The American air seemed to act like a tonic on Page; in a short time he showed such improvement that his recovery seemed not impossible. So far as his spirits and his mind were concerned, he became his old familiar self. He was able to see several of his old friends, he read the newspapers and discussed the international situation with his customary liveliness. With the a.s.sistance of his daughter, Mrs. Loring, he even kept track of his correspondence. Evidently the serious nature of his illness was not understood, for invitations to speak poured in from all quarters. Most of these letters Mrs. Loring answered, but there was one that Page insisted on attending to himself. The City of Cleveland was organizing some kind of a meeting dedicated to closer relations with Great Britain, and the Mayor wrote Page asking him to speak. The last thing which Page wrote with his own hand was his reply to this invitation; and it is an impressive fact that his final written word should have dealt with the subject that had been so close to his heart for the preceding five years.
_To Harry L. Davis, Mayor of Cleveland, Ohio_
I deeply regret my health will not permit me to attend any public function for some time to come; for I deeply appreciate your invitation on behalf of the City of Cleveland for the meeting on December 7th, and have a profound sympathy with its purpose to bring the two great English-speaking worlds as close together as possible, so that each shall thoroughly understand the courage and sacrifice and ideals of the other. This is the greatest political task of the future. For such a complete and lasting understanding is the only basis for the continued, progress of civilization. I am proud to be a.s.sociated in your thought, Mr. Mayor, with so fitting and happy an occasion, and only physical inability could cause absence.
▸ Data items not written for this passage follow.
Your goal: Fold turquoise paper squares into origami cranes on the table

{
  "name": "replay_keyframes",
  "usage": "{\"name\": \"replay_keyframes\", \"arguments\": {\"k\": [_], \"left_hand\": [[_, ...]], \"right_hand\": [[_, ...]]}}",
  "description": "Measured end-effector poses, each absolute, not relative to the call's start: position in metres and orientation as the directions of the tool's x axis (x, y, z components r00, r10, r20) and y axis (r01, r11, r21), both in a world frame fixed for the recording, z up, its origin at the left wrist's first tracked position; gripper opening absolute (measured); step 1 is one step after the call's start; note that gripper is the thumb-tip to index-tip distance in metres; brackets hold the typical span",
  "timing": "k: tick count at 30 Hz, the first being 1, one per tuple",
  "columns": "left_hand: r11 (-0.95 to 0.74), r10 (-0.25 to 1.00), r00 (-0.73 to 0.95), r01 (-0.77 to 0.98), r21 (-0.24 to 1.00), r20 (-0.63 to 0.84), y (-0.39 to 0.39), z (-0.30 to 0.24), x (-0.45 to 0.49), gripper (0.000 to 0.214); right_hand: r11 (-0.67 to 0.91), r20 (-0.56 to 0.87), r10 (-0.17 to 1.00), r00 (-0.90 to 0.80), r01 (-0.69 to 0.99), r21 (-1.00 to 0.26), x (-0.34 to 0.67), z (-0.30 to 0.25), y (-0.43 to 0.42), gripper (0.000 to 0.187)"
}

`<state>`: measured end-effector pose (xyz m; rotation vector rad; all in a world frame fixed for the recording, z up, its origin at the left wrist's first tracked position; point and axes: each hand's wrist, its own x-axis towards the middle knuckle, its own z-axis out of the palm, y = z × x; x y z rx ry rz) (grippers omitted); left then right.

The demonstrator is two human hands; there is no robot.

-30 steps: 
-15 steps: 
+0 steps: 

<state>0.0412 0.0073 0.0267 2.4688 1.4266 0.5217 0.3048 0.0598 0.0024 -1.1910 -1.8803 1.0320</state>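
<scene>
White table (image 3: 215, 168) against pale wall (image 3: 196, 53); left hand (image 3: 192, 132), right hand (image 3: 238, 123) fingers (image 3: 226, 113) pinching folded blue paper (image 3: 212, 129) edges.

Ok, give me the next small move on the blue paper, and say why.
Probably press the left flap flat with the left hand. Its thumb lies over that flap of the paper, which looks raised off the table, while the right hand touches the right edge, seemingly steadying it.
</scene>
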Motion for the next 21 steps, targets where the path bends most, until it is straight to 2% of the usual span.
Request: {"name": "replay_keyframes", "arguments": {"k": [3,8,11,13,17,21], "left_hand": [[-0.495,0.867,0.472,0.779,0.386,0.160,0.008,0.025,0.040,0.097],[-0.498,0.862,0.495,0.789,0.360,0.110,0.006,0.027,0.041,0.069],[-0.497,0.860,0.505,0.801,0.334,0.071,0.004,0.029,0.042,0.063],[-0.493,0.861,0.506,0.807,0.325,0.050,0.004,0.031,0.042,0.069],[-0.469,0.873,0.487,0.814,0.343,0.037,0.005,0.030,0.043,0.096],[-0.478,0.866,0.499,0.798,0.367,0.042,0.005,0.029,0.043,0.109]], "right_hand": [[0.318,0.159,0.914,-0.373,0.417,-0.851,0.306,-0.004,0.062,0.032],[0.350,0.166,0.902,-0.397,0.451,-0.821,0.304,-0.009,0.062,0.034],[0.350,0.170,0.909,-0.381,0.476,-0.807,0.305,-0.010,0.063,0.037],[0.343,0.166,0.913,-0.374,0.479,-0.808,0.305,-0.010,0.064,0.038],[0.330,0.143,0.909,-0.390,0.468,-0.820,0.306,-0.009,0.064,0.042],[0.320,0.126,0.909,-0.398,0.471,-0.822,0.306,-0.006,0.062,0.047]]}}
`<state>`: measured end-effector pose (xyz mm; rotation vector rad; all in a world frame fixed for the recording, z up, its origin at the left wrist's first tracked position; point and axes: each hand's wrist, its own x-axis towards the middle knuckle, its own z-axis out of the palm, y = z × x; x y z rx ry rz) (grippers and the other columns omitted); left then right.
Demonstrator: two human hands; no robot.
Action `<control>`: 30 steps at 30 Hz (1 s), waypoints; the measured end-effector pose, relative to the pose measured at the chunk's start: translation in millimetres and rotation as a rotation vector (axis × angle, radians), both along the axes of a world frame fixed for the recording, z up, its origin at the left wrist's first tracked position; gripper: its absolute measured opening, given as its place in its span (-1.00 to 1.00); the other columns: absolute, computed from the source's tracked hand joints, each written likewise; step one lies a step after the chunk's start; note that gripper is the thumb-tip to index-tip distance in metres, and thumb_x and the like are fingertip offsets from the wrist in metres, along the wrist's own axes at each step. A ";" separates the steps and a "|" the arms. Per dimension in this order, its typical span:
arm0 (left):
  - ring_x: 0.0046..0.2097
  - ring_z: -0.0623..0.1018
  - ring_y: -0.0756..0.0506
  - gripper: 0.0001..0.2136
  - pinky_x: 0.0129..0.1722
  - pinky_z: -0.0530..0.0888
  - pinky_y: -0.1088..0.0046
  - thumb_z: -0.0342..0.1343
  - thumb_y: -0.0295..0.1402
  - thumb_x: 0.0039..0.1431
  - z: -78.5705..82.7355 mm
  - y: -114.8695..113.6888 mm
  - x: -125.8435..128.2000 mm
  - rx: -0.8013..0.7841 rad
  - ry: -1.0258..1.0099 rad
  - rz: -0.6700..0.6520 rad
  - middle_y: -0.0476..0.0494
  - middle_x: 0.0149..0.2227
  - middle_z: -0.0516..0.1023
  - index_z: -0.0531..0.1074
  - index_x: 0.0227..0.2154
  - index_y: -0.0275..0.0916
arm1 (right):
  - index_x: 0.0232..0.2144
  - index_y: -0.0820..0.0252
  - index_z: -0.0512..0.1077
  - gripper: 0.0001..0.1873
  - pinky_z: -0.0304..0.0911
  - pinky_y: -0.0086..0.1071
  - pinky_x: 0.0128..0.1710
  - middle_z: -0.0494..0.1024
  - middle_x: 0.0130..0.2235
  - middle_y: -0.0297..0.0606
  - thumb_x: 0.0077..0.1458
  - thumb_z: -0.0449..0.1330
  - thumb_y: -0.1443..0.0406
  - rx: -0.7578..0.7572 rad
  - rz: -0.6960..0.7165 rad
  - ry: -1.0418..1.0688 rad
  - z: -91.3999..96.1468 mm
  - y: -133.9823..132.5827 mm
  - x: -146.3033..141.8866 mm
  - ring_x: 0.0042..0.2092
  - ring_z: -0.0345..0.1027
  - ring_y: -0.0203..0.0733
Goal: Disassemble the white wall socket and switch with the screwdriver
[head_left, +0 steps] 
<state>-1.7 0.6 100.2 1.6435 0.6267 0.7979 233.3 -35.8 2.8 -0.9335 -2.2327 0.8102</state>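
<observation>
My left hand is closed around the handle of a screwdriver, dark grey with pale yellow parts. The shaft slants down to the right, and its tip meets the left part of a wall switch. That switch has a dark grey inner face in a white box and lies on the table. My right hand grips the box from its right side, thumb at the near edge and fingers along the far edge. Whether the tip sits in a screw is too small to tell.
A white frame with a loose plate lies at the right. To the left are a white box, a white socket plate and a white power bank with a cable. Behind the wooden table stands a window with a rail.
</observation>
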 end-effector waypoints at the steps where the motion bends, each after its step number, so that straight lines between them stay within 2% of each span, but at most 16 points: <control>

Sincerely, WALTER H. PAGE.
Page's improvement was only temporary; a day or two after this letter was written he began to sink rapidly; it was therefore decided to grant his strongest wish and take him to North Carolina. He arrived in Pinehurst on December 12th, so weak that his son Frank had to carry him in his arms from the train.
"Well, Frank," said Page, with a slightly triumphant smile, "I did get here after all, didn't I?"
He lingered for a few days and died, at eight o'clock in the evening, on December 21st, in his sixty-fourth year. He suffered no pain. He was buried in the Page family plot in the Bethesda Cemetery near Aberdeen.
He was as much of a war casualty as was his nephew Allison Page, who lost his life with his face to the German machine guns in Belleau Wood.